Por Ana Laura Corrêa
(Foto: Divulgação/PM)
O fenômeno é geral. Basta acessar os sites de notícias da cidade e fazer uma leitura mais atenta dos textos da cobertura policial para observar: a polícia (geralmente a Militar) é a única fonte consultada nas matérias ‒ e, nos raros momentos em que os suspeitos aparecem, o jornalista parece ser, na verdade, o juiz. Outras vezes, a cobertura policial busca mobilizar os afetos dos leitores ou telespectadores, despertando a raiva ou a comoção dos ouvintes/leitores/telespectadores.
Acreditamos, no entanto, que nenhuma dessas coberturas corresponde ao que se espera do exercício do jornalismo em uma sociedade democrática. Mas como fugir dessa cobertura sensacionalista?
Por que os suspeitos não têm voz?
Temos uma hipótese: as matérias policiais veiculadas pelos meios de comunicação da cidade são, na verdade, textos prontos enviados pelas polícias (Civil ou Militar) aos jornalistas, que apenas editam (se editam) o conteúdo. Se jornalismo é apuração, daí já podemos afirmar que essas notícias não são jornalismo policial. Bem longe disso… Talvez apenas uma assessoria de imprensa generalizada para a polícia, feita de graça (?) pelos sites de notícias.
Qual o resultado dessa cobertura policial em que apenas a polícia é quem fala?
O Brasil é um país que tem dificuldade em elaborar seu passado autoritário, eivado de ditaduras de todo tipo, inclusive a mais recente, militar, de tal modo que ainda hoje há quem peça a volta do autoritarismo. Além disso, muitos defendem que “bandido bom é bandido morto”. É preciso questionar qual a participação da mídia na elaboração desses discursos ‒ afinal, manchetes que sempre destacam as ações da PM (“Polícia apreende drogas”, “Polícia recupera animais roubados”, “Policiais localizam foragido”, “Polícia deflagra operação”) mostram sempre uma suposta eficiência da polícia, que se associa, assim, aos imaginários de segurança e proteção. Será que ela é sempre isso, para todo mundo?
Qual o grau de noticiabilidade das matérias policiais?
Se a seleção das reportagens a serem publicadas se guia por um suposto interesse público, qual é esse interesse, por exemplo, em matérias sobre apreensão de pés de maconha, recuperação de celulares roubados ou apreensão de drogas, em textos que raramente passam de dez linhas?
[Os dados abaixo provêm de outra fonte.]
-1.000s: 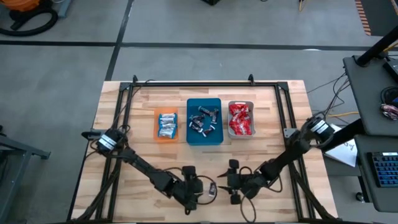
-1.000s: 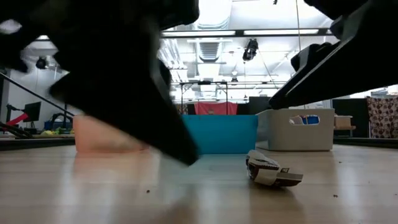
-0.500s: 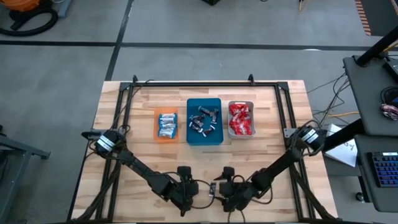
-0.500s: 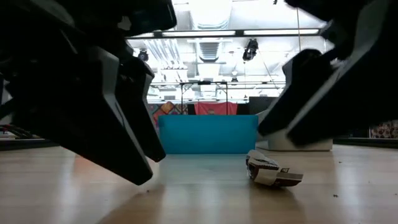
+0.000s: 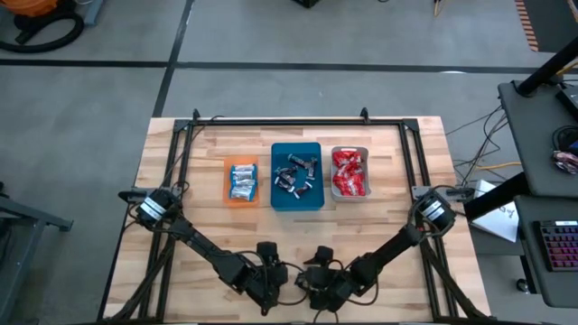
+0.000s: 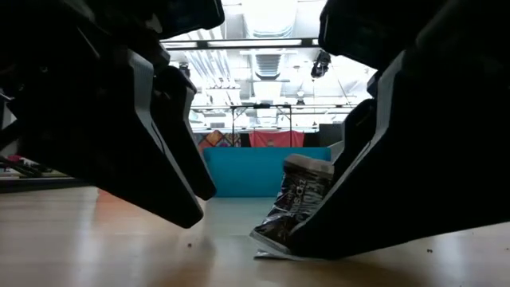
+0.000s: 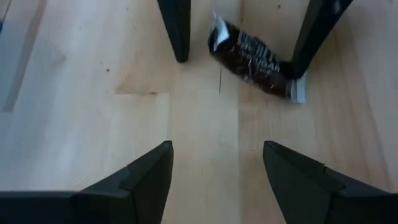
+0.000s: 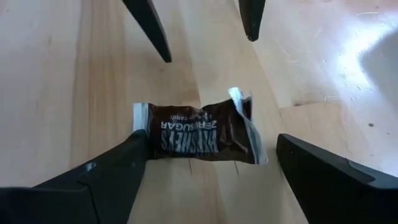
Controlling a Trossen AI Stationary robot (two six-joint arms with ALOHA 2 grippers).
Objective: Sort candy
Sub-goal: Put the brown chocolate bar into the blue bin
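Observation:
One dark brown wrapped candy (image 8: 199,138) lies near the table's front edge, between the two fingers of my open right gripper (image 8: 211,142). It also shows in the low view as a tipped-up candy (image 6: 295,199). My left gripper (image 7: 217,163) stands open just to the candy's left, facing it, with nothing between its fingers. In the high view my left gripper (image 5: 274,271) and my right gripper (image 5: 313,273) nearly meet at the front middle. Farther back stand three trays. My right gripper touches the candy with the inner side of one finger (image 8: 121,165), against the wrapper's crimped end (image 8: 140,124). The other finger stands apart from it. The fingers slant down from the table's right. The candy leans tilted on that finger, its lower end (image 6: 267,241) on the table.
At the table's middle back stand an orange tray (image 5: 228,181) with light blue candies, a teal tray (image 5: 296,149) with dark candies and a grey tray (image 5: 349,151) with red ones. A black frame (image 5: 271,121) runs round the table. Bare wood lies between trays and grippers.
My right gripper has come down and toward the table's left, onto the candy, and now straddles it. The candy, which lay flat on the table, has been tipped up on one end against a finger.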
Jornalismo policial é outra coisa
Em sua teoria do jornalismo, o teórico Adelmo Genro Filho propõe que o jornalismo deve reinverter a pirâmide invertida. Assim, as notícias devem partir do lead, dos fatos imediatos, para uma explicação do contexto mais amplo relacionado ao acontecimento principal.
No caso do jornalismo policial, a aplicação da teoria marxista de Genro Filho consistiria em trazer para o texto o debate sobre o fracasso da guerra às drogas, desigualdade social ou sobre o fato de que entidades cristãs receberam quase 70% da verba para comunidades terapêuticas no primeiro ano do mandato de Jair Bolsonaro, por exemplo.
Mas não é isso que vemos por aqui: as notícias apresentam apenas o fato imediato, o lead, de tal modo que os acontecimentos parecem estar desconectados de um contexto mais amplo ‒ um sensacionalismo que reduz toda a complexidade do mundo a uma simples oposição entre o bem (a polícia) e o mal (os suspeitos).
Para um bom jornalismo policial, além de Adelmo Genro Filho
No livro reportagem “Rota 66: A História da Polícia que Mata”, Caco Barcellos dá uma aula de jornalismo investigativo. O autor mostra a ligação Ronda Ostensiva Tobias de Aguiar (Rota) com as mortes de milhares de inocentes, principalmente pretos, pobres e periféricos.